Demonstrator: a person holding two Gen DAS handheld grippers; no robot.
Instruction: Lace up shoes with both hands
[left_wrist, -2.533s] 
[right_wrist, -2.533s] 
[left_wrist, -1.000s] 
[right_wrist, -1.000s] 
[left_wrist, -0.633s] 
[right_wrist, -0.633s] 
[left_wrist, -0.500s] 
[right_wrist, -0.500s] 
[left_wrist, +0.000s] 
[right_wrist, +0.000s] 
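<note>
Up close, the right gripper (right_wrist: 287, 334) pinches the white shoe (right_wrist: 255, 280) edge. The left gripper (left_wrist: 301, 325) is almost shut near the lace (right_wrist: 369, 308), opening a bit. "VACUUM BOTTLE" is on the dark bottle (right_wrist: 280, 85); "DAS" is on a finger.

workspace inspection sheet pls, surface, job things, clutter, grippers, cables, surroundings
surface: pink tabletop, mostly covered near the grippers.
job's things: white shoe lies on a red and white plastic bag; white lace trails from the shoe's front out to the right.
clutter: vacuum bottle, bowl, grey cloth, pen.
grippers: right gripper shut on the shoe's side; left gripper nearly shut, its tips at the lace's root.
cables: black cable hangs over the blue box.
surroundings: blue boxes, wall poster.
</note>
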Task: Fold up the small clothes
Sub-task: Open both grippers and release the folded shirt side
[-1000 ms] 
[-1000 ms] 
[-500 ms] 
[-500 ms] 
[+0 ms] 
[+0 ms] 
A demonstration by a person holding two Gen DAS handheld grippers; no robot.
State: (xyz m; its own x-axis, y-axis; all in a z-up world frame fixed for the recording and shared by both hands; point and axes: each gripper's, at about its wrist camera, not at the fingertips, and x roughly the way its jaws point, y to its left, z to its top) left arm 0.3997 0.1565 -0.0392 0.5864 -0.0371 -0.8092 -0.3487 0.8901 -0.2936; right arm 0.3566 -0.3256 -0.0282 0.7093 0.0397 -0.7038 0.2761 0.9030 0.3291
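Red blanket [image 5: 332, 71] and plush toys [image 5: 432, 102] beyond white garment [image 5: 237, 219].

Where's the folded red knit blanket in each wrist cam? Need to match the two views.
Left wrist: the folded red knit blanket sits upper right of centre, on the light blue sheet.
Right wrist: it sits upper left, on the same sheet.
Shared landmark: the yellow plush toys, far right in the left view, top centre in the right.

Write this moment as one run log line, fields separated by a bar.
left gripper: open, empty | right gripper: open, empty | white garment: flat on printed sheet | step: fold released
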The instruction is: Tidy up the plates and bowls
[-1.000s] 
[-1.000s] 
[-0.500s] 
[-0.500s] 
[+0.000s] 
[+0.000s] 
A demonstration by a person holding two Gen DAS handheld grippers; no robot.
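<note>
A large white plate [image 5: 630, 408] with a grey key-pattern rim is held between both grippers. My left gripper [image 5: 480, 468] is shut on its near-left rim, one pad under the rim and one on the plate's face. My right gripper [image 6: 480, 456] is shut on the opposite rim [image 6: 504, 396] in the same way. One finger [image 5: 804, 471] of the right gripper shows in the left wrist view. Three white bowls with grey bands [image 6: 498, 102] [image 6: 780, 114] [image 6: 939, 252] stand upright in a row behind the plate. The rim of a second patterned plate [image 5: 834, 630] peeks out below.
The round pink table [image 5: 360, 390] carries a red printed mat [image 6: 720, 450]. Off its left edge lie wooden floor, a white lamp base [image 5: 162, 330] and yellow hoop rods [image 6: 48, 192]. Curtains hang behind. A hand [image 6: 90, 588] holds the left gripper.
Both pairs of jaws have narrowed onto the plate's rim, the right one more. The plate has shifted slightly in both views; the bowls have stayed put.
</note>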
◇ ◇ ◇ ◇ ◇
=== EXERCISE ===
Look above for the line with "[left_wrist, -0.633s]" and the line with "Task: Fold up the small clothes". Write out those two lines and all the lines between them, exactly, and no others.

=== EXERCISE RESULT ===
[left_wrist, -0.633s] 
[right_wrist, -0.633s] 
[left_wrist, -0.500s] 
[right_wrist, -0.500s] 
[left_wrist, +0.000s] 
[right_wrist, +0.000s] 
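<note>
Up close, the right gripper (right_wrist: 287, 334) pinches the white shoe (right_wrist: 255, 280) edge. The left gripper (left_wrist: 301, 325) is almost shut near the lace (right_wrist: 369, 308), opening a bit. "VACUUM BOTTLE" is on the dark bottle (right_wrist: 280, 85); "DAS" is on a finger.

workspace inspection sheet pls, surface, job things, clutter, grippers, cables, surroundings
surface: pink tabletop, mostly covered near the grippers.
job's things: white shoe lies on a red and white plastic bag; white lace trails from the shoe's front out to the right.
clutter: vacuum bottle, bowl, grey cloth, pen.
grippers: right gripper shut on the shoe's side; left gripper nearly shut, its tips at the lace's root.
cables: black cable hangs over the blue box.
surroundings: blue boxes, wall poster.
</note>
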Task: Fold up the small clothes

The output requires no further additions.